I feel that sometimes war may be justified, at least a defensive war. I...really wish I had some answers on this one.

I identify with John Hobbins' thought that killing is sometimes the only way to prevent catastrophic loss of life. Then again, any loss of life, Christian or non-Christian, American or non-American, is a very grave thing.

Suffice to say, I expect to wrestle with this one for a long time.

robbie said...

Actually under Sharia Law, Christians and other people of the book (Jews) are the only people that do not have mandatory military service. I believe under strict Sharia Law all Muslim males must sign up for military service at 18 unless exempted for some reason.

That being said, I don't know how strictly Iraq has adhered to Sharia law over the past couple decades.

I think the question you ask Dan is vital because I think it exposes that sometimes the "just" in "just war" is dependent on where your vantage point is.

For an Iraqi, the U.S. invading their country to remove a corrupt politician would probably look similar to us if Canada invaded Illinois because of Rod Blagojevich (this is giving the Bush administration the benefit of the doubt assuming that it was not about Oil, cuz it was obviously not about WMD's).

More later, I got to go.

robbie said...

P.S. I am not saying that the atrocities that Saddam Hussein committed are anything near what Sen. Rod Blagojevich did, but to an Iraqi citizen corrupt politicians are nothing new and many might prefer that to the invasion of their country. Similarly I would prefer even another 100 Blagojevich's to a foreign forcible invasion.

Josh said...

These are interesting questions, Dan.

John, your comment reminded me of something I had come across in Bohoeffer's work. In 1930 he preached, "It must never more happen that a Christian people fights against a Christian people, brother against brother, since both have one Father." While I think Bonhoeffer believed killing anyone was a sin, it also seems that he thought Christians killing Christians was especially tragic.

Dan Martin said...

Sorry for my silence, folks, I just started a new job that has me going from early to late so I haven't had as much time as I'd like to write & think. Some quick responses:

John, I don't know if there is such a thing as an Iraqi conscientious objector, or if there was during Saddam's time. However the church has certainly held up the example of the martyrs to teach us that some sins are heinous enough that we should be willing to die rather than commit them (e.g. denying Jesus as Lord). So this does not necessarily preclude the moral examination of the questions I posed. . .it just makes them more serious.

To your statement:

I think it must be granted that
killing is always a sin.
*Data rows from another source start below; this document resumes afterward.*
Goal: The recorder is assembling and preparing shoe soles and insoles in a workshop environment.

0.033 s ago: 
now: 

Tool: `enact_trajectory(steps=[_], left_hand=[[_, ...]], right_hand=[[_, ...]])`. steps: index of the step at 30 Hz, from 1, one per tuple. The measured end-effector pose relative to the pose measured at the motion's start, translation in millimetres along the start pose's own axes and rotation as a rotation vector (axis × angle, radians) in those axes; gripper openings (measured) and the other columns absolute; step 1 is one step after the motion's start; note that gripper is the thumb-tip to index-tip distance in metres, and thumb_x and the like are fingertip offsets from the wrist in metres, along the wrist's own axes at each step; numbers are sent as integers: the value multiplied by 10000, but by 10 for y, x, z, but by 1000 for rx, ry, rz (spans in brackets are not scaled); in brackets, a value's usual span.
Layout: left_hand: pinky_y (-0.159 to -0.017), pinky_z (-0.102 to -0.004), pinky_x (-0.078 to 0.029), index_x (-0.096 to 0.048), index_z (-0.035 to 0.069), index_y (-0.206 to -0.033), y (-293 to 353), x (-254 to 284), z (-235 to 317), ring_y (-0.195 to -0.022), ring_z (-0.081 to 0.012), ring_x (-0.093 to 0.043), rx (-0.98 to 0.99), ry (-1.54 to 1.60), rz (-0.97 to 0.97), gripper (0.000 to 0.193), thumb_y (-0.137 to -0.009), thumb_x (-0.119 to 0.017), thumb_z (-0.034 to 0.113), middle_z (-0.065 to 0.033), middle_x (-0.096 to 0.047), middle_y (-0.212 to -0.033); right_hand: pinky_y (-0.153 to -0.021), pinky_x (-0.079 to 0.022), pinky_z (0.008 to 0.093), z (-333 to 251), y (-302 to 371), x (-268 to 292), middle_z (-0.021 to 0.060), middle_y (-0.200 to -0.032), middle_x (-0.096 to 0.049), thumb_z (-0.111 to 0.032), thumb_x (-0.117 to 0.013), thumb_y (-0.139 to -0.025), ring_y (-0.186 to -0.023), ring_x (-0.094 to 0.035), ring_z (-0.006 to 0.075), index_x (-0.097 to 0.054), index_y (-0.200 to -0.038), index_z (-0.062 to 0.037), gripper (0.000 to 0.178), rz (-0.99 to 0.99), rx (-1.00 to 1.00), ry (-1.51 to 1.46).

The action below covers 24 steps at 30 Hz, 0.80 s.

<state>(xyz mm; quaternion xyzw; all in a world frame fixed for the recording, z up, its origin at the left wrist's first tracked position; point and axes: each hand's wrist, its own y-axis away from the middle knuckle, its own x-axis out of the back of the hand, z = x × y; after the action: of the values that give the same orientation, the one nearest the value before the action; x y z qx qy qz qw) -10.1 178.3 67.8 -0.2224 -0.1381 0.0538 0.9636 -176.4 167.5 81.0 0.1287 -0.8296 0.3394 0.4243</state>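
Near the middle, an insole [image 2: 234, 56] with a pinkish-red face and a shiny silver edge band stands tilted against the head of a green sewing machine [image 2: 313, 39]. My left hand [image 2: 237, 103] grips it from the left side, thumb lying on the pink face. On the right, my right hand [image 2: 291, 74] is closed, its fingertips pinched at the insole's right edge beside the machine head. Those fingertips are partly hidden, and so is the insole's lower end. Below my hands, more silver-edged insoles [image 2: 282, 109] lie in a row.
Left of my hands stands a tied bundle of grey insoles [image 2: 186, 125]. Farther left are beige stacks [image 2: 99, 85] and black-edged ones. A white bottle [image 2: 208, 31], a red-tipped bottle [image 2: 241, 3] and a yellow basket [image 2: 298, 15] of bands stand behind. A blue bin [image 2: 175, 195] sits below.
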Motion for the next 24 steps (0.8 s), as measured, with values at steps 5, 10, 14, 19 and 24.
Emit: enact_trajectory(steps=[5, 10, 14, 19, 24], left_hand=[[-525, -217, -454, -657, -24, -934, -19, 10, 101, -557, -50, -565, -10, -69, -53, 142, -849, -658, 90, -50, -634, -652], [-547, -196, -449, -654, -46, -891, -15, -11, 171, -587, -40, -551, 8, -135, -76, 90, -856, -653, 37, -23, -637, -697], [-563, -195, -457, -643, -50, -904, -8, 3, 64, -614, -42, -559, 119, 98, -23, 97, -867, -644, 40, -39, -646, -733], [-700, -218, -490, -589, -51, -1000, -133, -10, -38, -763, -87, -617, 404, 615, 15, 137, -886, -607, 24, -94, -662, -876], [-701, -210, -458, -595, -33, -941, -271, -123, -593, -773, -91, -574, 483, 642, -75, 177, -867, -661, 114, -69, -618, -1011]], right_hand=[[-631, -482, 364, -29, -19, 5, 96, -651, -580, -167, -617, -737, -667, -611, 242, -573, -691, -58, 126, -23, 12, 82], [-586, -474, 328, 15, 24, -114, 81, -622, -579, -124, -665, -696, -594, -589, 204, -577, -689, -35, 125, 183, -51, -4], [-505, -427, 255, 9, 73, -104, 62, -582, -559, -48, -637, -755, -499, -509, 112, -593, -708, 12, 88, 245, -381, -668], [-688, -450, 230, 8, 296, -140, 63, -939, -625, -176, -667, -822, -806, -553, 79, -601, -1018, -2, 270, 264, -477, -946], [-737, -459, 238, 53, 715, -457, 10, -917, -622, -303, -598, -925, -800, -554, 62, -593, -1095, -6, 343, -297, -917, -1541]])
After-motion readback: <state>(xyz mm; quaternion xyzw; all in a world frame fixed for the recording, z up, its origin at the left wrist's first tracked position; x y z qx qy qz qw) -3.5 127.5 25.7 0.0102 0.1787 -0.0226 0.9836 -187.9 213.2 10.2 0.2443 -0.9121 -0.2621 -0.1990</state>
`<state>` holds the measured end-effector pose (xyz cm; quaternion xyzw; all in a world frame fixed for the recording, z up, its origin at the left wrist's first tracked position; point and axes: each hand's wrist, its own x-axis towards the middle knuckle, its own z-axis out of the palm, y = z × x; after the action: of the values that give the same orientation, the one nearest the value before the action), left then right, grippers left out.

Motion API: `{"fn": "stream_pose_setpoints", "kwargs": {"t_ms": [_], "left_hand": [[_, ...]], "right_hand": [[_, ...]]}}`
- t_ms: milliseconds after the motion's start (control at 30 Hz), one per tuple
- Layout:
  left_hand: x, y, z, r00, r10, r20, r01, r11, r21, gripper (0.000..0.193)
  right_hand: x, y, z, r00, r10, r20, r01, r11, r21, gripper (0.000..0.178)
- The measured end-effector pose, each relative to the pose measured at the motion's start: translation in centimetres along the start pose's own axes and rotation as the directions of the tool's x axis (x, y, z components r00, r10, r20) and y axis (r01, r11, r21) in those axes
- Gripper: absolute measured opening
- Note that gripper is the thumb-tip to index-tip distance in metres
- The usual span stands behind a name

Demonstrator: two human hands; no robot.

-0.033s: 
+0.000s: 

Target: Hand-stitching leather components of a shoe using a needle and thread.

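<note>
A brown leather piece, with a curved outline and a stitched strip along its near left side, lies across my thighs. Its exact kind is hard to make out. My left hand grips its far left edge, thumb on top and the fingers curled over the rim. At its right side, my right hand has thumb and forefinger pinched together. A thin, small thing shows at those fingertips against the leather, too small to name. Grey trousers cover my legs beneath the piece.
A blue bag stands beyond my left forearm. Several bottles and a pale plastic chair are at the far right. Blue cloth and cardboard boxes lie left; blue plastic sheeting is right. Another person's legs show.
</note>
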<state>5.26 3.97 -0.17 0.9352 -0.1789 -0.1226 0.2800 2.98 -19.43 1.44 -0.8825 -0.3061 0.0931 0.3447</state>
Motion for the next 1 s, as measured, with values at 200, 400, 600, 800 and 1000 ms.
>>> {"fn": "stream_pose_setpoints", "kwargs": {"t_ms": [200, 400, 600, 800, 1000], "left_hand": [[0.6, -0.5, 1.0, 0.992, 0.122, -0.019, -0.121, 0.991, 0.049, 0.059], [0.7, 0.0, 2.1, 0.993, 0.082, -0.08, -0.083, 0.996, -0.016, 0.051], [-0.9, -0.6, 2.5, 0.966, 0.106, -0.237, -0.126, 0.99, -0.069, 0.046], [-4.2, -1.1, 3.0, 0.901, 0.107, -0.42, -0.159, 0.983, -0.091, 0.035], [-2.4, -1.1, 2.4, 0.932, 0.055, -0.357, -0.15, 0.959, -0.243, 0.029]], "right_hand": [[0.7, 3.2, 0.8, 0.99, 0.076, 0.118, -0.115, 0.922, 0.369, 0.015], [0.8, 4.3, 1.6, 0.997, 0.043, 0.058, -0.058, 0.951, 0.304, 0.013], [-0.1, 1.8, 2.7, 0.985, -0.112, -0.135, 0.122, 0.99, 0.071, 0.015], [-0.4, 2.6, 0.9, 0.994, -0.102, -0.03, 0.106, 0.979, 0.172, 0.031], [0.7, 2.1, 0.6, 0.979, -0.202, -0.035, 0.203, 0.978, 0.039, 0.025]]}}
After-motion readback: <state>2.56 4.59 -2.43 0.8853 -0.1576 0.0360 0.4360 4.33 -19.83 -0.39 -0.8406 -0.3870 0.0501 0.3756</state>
It's just that not killing is, in some circumstances, a worse sin.

This is a helpful framing of the issue. John, how do you explain, even in a fallen world, that God would allow us to be in a position where any action we take is sinful? Does not 1 Cor. 10:13 (which, I admit, is about "testing" as much as "temptation") suggest that we always have a non-sinful choice we COULD (I did not say WILL) choose? Put a different way, isn't the choice between "the lesser of two evils" a human construct that results from our lack of divine imagination?

Robbie, thanks for the points about Sharia. If you could give us a citation I'd appreciate it, as I'd actually like to read more about that subject.

Josh, it is interesting you quote Bonhoeffer, as we all know he was part of the plot to kill Hitler and was executed for it. This does not negate what he said, in my view, but I think it is an excellent illustration of the tension that John and I have been trying to tease out. With all his convictions for peace and nonviolence, Bonhoeffer in the end felt compelled to join in a violent act. Of course, as Shane Claiborne points out, not only did the plot fail, but in its failure Hitler saw a divine (or fated, or something) blessing on his behavior and redoubled his efforts. This, too, needs to be contemplated as perhaps Bonhoeffer's decision shows a human failing leading to anti-godly behavior.

As I've quoted Tolkein before, "even the very wise cannot see all ends."